Because DIDs are not tied to any central registry, the holder can generate new DIDs freely, rotate keys, and choose where the DID document lives (on a DID network, IPFS, HTTPS, etc.).


🧠 How DIDs Work (Step by Step)

  1. Creation
    You generate a key pair (e.g. ed25519). That public key fingerprint becomes your method‑specific‑id. You choose a DID method, e.g. did:key, which encodes the public key directly, or did:ion, which anchors state updates on blockchain-like infrastructure.

  2. DID Document
    The DID resolves to a DID Document that typically includes:

    • public key(s) for authentication or encryption,
    • authentication and assertion methods,
    • service endpoints (e.g. service: messaging, service: vc-storage).
  3. Resolution & Verification
    Clients use a DID resolver for the specific method. They fetch (or verify) the DID document, check cryptographic bindings, and confirm that the public key matches. That guarantees: “this DID corresponds to someone who holds the private key.”

  4. Authentication & Verifiable Credentials
    Using DID-based authentication (e.g. using JSON‑LD proof or JWT with DID DID‑Auth), the controller proves ownership by signing a challenge. Receiving systems verify signatures based on the DID document.

For Verifiable Credentials, an issuer signs a credential (e.g. a diploma, attestation) using their DID key. The holder stores the credential and later presents proofs, and verifiers check both signature and revocation status using DID resolution or credential registry.

  1. Key Rotation & DID Updates
    Some DID methods (like did:ion, did:sov) support versioned DID documents: you can rotate keys, add or remove public keys. The DID still resolves to the latest document, with history anchored immutably (e.g. on multi-party anchoring networks).

  2. Decentralization & Trust Model

    • There's no single root authority leasing identifiers.
    • Control comes from cryptographic proofs, not trust in a central issuer.
    • The integrity of DID history depends on the method (blockchain‑anchored, distributed ledger, registry, etc.).

🛠️ Use Cases & Practical Examples

1. Authentication without passwords

A user generates did:key on their device. When signing into a service, they sign a challenge using their private key. The service resolves the DID, fetches the public key, verifies the signature—and logs the user in.

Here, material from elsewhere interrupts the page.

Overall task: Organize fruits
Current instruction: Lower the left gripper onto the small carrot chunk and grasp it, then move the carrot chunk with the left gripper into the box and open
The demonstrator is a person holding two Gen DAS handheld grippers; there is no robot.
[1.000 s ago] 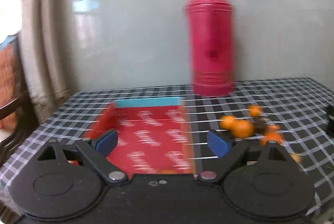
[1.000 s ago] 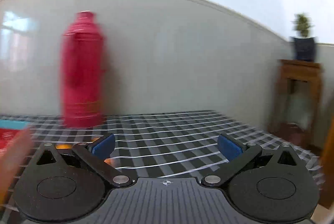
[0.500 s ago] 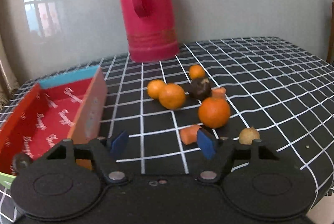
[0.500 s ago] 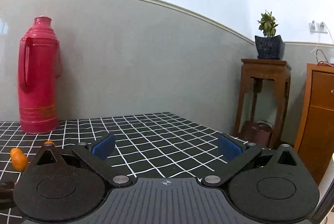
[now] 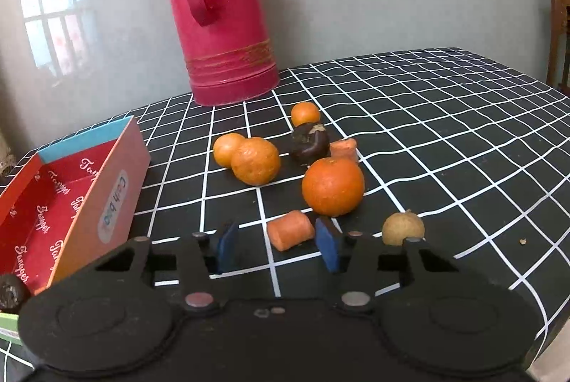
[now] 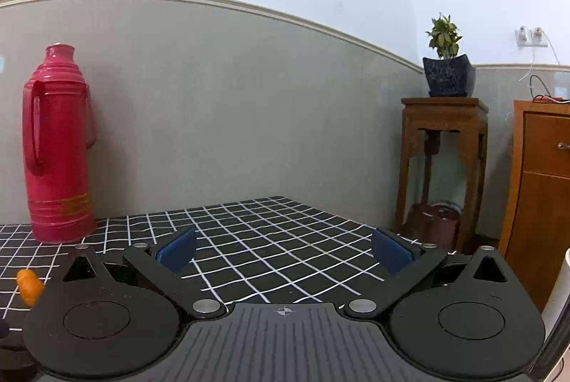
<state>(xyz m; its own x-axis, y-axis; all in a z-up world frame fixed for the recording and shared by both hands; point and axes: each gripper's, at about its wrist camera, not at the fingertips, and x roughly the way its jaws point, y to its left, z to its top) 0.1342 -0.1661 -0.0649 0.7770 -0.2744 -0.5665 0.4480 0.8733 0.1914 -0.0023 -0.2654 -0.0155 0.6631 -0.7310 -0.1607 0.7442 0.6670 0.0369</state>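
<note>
Black cloth ruled in white squares (image 5: 445, 118) covered the table, with a grey wall behind it and a tall red thermos (image 5: 221, 15) standing at the back. My left gripper (image 5: 276, 244) hung low over the near edge of the fruit; its jaws had just been closing, yet the blue pads (image 5: 326, 248) pressed on nothing — an orange carrot piece (image 5: 290, 234) lay just ahead, beside the right pad and not clearly within the gap. Beyond it sat a large orange (image 5: 333, 186), a pale brown round fruit (image 5: 402, 228) to its right, two smaller oranges (image 5: 254, 160) touching each other, a dark fruit (image 5: 309, 142), a second carrot piece (image 5: 343, 149) and one small orange (image 5: 305, 113) nearest the thermos. A red open box (image 5: 53, 204) stood to the left, well apart from the pile, with a dark fruit (image 5: 10, 291) at its near corner. My right gripper (image 6: 283, 250) was spread wide and empty over bare cloth — only a bit of orange fruit (image 6: 28, 282) showed at its far left.
</note>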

No usernames, no passwords, no provider‑centralized identities.

2. Verifiable Credentials ecosystem

Universities, employers, and governments can issue credentials (degree certificates, licenses, KYC attestations) signed with their DIDs. Holders store them in encrypted wallets, share only necessary proofs with third parties (e.g. “I have a degree, not which major”). The verifier resolves issuer DID, verifies signature, optionally checks revocation.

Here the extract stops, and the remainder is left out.